Structure Of RNA And DNA Flashcards
What does RNA stand for?
Ribonucleic acid.
What does DNA stand for?
Deoxyribonucleic acid.
What does DNA carry?
Genetic information.
What is DNA made up of?
Nucleotides.
What are nucleotides made of?
A pentose sugar, a phosphate group and a nitrogen-containing organic base.
What is a pentose sugar?
A sugar with 5 carbon atoms.
What are the 5 organic bases?
Cytosine, guanine, thymine, adenine and uracil.
What reaction are the pentose sugar, phosphate and organic base joined by?
A condensation reaction.
What bond is formed between nucleotides?
A phosphodiester bond.
Where on the nucleotides is the phosphodiester bond formed?
Between the pentose sugar of one mononucleotide and the phosphate molecule on the neighbouring mononucleotide.
What do 2 mononucleotides bonded together make?
A dinucleotide.
What do lots of mononucleotides bonded together form?
A polynucleotide.
What is the structural difference between DNA and proteins?
DNA is a sequence of bases with nucleotides that form a polynucleotide, protein is a sequence of amino acids that form a polypeptide.
What is RNA?
A single, relatively short polynucleotide chain in which the pentose sugar is always ribose.
What are the organic bases in RNA?
Adenine, guanine, cytosine and uracil.
What does RNA do?
Transfers genetic information from DNA to the ribosomes.
What are ribosomes made of?
Proteins and another type of RNA.
What is a third type of RNA involved in?
Protein synthesis.
Who worked out the structure of DNA in 1953?
James Watson and Francis Crick.
How did James and Francis work out the structure of DNA?
By pioneering work by Rosalind Franklin on the x-ray diffraction patterns of DNA.
What is the pentose sugar in DNA?
Deoxyribose.
What are the organic bases in DNA?
Adenine, thymine, guanine and cytosine.
What is DNA made up of?
Two strands of nucleotides (polynucleotides).
What are the 2 strands of polynucleotides in DNA joined by?
Hydrogen bonds between bases.
How is DNA thought of as a ladder?
The phosphate and deoxyribose molecules alternate to form the uprights and the organic bases pair together to form the rungs.
What is specific is the formation of DNA?
Base pairing.
What does adenine pair with in DNA?
Thymine.
What does guanine pair with in DNA?
Cytosine.
What is the word used to describe base pairings?
Complementary.
What quantities are the same in DNA?
The paired bases (adenine and thymine, guanine and cytosine).
What varies form species to species in DNA?
The ratio of adenine and thymine to guanine and cytosine.
What forms the structural backbone of the DNA molecule?
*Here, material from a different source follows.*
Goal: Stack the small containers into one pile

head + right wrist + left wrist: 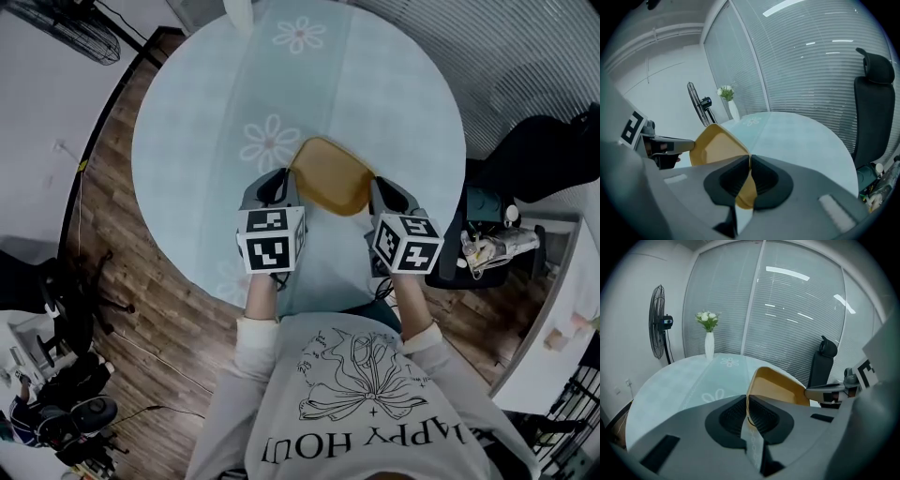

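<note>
Two grippers share one yellow container (330, 173). The left gripper (281, 178) and the right gripper (382, 190) each pinch an opposite rim, jaws nearly together on the thin wall, probably to keep it steady while it is carried. It appears to be held just over the near half of the round table (187, 122). Its mouth faces up, slightly tilted, and its longer side seems to run from gripper to gripper.

The container (330, 173) sits between my left gripper (281, 178) and my right gripper (380, 187), over the table's (187, 141) near half. Ahead of them a flower vase (709, 344) stands at the far edge, a fan (657, 328) left of it and an office chair (824, 363) off to the right.
</note>
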Available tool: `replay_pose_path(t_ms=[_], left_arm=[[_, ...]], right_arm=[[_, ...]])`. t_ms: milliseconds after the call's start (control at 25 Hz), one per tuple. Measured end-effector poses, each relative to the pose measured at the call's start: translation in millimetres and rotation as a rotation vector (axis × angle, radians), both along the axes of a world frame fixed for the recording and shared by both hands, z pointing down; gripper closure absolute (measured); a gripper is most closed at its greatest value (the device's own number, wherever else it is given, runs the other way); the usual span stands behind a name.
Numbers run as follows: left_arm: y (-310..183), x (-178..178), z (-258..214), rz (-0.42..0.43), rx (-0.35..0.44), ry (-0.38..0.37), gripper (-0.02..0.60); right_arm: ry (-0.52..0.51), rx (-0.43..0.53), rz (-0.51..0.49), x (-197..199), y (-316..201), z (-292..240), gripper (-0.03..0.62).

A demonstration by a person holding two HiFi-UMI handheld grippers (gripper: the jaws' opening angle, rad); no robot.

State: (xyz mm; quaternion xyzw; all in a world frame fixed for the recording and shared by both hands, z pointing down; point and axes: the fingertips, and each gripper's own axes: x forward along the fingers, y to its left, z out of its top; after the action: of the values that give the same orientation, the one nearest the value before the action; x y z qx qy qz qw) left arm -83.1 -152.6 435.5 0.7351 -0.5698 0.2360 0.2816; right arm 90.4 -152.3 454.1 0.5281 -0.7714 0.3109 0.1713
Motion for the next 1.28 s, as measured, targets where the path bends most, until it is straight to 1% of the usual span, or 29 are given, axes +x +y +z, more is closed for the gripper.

The wounded deoxyribose and phosphate.
What is the shape of DNA?
A double helix.
Why is DNA a stable molecule?
The phosphodiester backbone protects the more chemically reactive organic bases inside the double helix, and hydrogen bonds link the organic base pairs forming rungs between the phosphodiester uprights.
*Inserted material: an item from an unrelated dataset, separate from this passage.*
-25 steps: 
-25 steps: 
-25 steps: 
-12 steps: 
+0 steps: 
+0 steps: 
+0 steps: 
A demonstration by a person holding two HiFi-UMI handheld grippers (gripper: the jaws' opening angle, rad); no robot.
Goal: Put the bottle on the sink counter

How many hydrogen bonds form between adenine and thymine?
2
How many hydrogen bonds form between guanine and cytosine?
3
What makes DNA more stable and why?
Lots of cytosine-guanine pairings because they form 3 hydrogen bonds.
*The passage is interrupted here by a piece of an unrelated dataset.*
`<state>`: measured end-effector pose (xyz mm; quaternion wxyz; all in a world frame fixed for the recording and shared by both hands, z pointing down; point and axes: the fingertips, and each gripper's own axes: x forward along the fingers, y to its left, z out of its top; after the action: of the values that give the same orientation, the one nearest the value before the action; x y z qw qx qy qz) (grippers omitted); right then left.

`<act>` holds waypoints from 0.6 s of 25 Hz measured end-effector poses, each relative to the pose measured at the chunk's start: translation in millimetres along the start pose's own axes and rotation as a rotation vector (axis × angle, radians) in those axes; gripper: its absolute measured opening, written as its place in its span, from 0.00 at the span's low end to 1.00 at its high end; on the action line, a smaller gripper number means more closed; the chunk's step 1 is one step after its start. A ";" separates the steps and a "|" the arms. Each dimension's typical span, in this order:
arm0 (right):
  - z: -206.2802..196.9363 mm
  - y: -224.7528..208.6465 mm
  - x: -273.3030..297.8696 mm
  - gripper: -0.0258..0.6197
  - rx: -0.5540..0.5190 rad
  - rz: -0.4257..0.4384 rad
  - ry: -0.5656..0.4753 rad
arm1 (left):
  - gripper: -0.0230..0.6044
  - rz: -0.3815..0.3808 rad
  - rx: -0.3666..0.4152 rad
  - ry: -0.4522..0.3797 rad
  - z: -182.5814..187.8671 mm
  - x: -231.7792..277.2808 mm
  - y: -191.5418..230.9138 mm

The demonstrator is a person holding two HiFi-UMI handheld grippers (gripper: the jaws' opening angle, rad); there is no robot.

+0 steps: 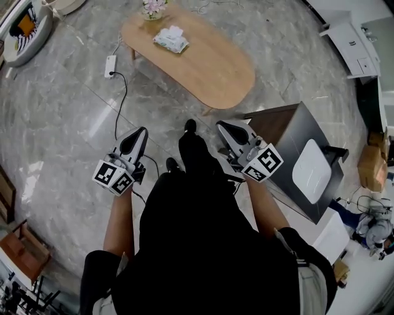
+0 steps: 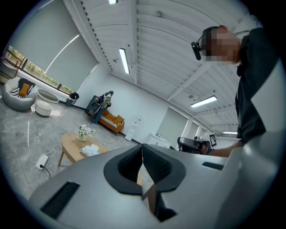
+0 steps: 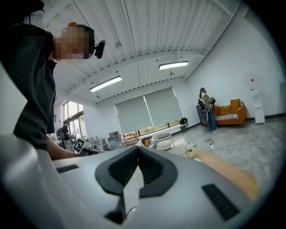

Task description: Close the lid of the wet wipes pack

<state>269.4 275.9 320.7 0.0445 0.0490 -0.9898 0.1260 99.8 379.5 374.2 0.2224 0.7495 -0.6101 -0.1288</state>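
The wet wipes pack (image 1: 170, 39) lies on the far end of an oval wooden coffee table (image 1: 209, 61), beside a small flower pot (image 1: 152, 7). It is too far off to tell how its lid stands. I hold both grippers close to my body, well short of the table. My left gripper (image 1: 142, 131) is shut and empty. So is my right gripper (image 1: 222, 125). In the left gripper view the shut left gripper (image 2: 142, 150) points toward the table (image 2: 70, 144) and the pack (image 2: 90, 150). The right gripper (image 3: 137, 153) shows its pads together, with the table (image 3: 225, 171) to its right.
A white power strip (image 1: 111, 65) and its black cable lie on the marble floor left of the table. A dark cabinet (image 1: 284, 132) with a white pad on top stands at my right. A round seat (image 1: 23, 31) is at the far left, an orange sofa (image 2: 111, 120) by the wall.
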 end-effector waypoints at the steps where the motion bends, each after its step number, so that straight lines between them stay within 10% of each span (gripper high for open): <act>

What also helps to hold the DNA molecule together?
Base stacking.
What is DNA responsible for?
Passing genetic information from cell to cell and generation to generation.
What provides the genetic diversity within living organisms?
The infinite variety of sequences of bases.
What is a benefit of DNAs very stable structure?
It gets passed from generation to generation, meaning mutations are rare as most are repaired.
What is an advantage of strands being joined by hydrogen bonds in DNA?
They can separate during DNA replication and protein synthesis.
What is an advantage of DNA being a large molecule?
It can carry an immense amount of genetic information.
What is an advantage of having the base pairs within the helical cylinder of the deoxyribose-phosphate backbone?
The genetic information is some what protected from being corrupted by outside chemical and physical forces.
What does base pairing lead to?
DNA being able to replicate and to transfer information as mRNA.
What does the function of DNA depend on?
The sequence of base pairs that is possesses.